Giovedì, alla Bombonera (lo stadio del Boca Juniors), Nacho Russo ha assistito alla veglia funebre per il papà insieme alla famiglia. Un fiume umano — tifosi, giocatori, allenatori, dirigenti — ha salutato Miguelo come si saluta un gigante del calcio sudamericano. Venerdì, Ignacio deve invece scendere in campo con la maglia del Tigre, nella trasferta di Rosario in casa del Newell's Old Boys. Poteva fermarsi, invece ha scelto di giocare. Perché? Lo aveva anticipato lui stesso: «Si no juego, se levanta y me ca*a a pu*eadas», ovvero «Se non gioco, si sveglia e viene a prendermi a parole». Una frase figlia di un rapporto vero, di quelli che il pallone non spegne, semmai accende.
La AFA (Asociación del Fútbol Argentino) ha disposto un minuto di silenzio in tutte le categorie, in tutto il Paese. A Rosario, appena l’arbitro porta la mano al fischietto, Nacho cede: piange, guarda il cielo, riceve l’abbraccio dei compagni. Dall’altra parte, Cristian El Ogro Fabbiani — oggi tecnico del Newell’s — lo stringe forte: aveva già salutato Miguelo con parole speciali sui social. È il calcio che mette giù la visiera, si toglie il cappello e fa squadra oltre i colori.

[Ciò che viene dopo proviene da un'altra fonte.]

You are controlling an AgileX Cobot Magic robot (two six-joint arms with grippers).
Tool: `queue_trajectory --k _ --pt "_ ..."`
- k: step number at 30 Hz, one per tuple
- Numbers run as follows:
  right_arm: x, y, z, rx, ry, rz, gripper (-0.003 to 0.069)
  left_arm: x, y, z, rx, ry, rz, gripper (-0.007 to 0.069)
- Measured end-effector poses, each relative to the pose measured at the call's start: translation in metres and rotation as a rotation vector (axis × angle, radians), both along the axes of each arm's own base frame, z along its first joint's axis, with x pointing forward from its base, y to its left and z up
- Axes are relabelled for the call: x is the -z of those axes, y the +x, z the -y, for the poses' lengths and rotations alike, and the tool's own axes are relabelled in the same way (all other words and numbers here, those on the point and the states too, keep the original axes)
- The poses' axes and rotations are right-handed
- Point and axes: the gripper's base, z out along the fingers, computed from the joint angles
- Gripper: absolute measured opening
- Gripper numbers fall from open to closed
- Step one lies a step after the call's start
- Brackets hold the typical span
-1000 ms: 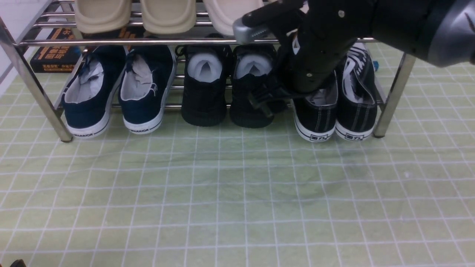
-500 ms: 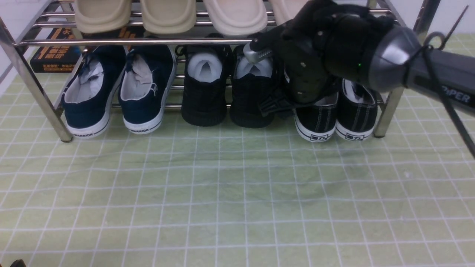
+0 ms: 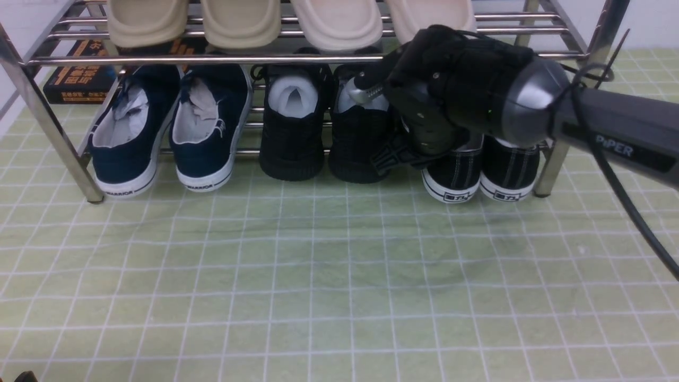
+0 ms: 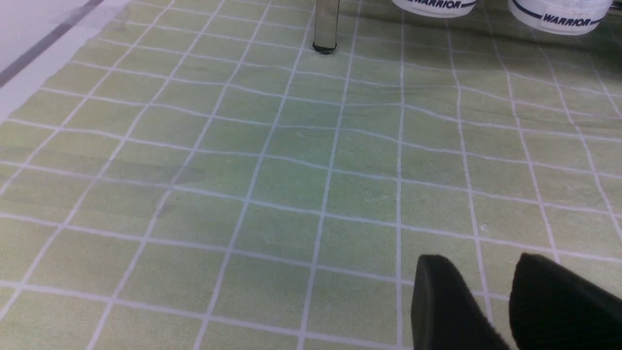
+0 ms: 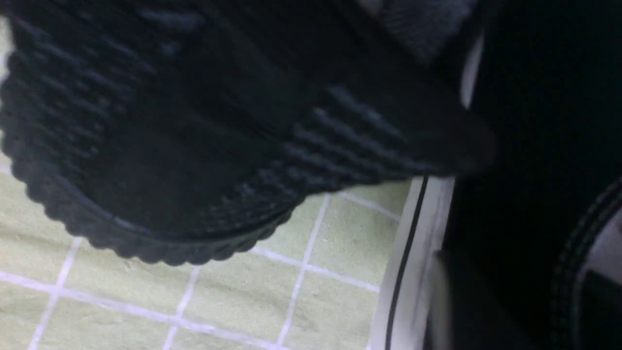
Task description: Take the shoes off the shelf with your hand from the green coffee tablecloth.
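The shoes, a black canvas pair with white striped soles, stand at the right end of the shelf's (image 3: pixel 212 59) lower tier; their heels (image 3: pixel 455 180) (image 3: pixel 506 178) show below my right arm. My right gripper (image 3: pixel 437 151) reaches down into the left shoe, its fingers hidden behind the wrist. In the right wrist view the right gripper (image 5: pixel 525 291) has its fingers on either side of that shoe's side wall, above the white sole (image 5: pixel 413 253), shut on it. My left gripper (image 4: pixel 481 260) hangs open over the green coffee tablecloth (image 3: pixel 339 276), holding nothing.
A navy pair (image 3: pixel 159 127) and an all-black mesh pair (image 3: pixel 318 132) share the lower tier; the mesh heel (image 5: pixel 194 146) sits close beside my right gripper. Beige slippers (image 3: pixel 238 21) lie on the upper tier. A chrome leg (image 3: pixel 551 164) stands right of the shoes.
My right arm has dropped and swung lower over the black canvas pair, and its jaws have closed in on the left shoe's wall. The shoes have not visibly moved.
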Motion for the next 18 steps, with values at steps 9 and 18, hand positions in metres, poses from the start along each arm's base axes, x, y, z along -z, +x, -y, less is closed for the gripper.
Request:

Minuto 21. José David Romero parte in campo aperto, la difesa del Newell’s è sbilanciata: palla rasoterra, sul secondo palo arriva Nacho, piattone e rete. Semplice? Solo per chi guarda. Per chi segna, è una montagna scalata senza ossigeno. Russo si inginocchia, scoppia di nuovo in lacrime, i compagni lo sommergono. Poi la telecamera: lui la cerca, alza la maglia e mostra il tatuaggio sulle costole, la frase iconica di Miguel Ángel Russo quando allenava il Millionarios nel periodo in cui gli venne diagnosticata la malattia. Una frase che adesso è pelle e sangue: «Todo se cura con amor». Un bacio alla fascia nera e via, perché il calcio a volte è poesia che corre.
Dopo il triplice fischio (1-1 il finale), la voce trema, ma le idee sono chiarissime: «Sono state settimane, mesi e giorni molto difficili. Il club ha rispettato la mia decisione di voler giocare e Diego — Diego Dabove, allenatore del Tigre — era consapevole di cosa stessi passando. Oggi è un giorno da ricordare con il sorriso, che era una delle sue caratteristiche. Gli mando un bacio in cielo». E ancora «Non mi rendevo conto della grandezza di ciò che rappresentava; per me era semplicemente Miguel, mio padre, con cui chiacchieravo, discutevo, prendevo un caffè e con cui, quando litigavamo, smettevamo di parlarci. L’ho goduto tantissimo, continuerà a sostenermi e ad accompagnarmi. Questo lo dedico a lui. L’insegnamento che mi lascia è che ci provava sempre. A volte gli riusciva, altre no, ma non smetteva mai di insistere. Era attento a tutto, e questo è qualcosa da valorizzare. Ringrazio la gente del calcio e di tutta la vita. Persone che non lo conoscevano e club stranieri lo hanno salutato.»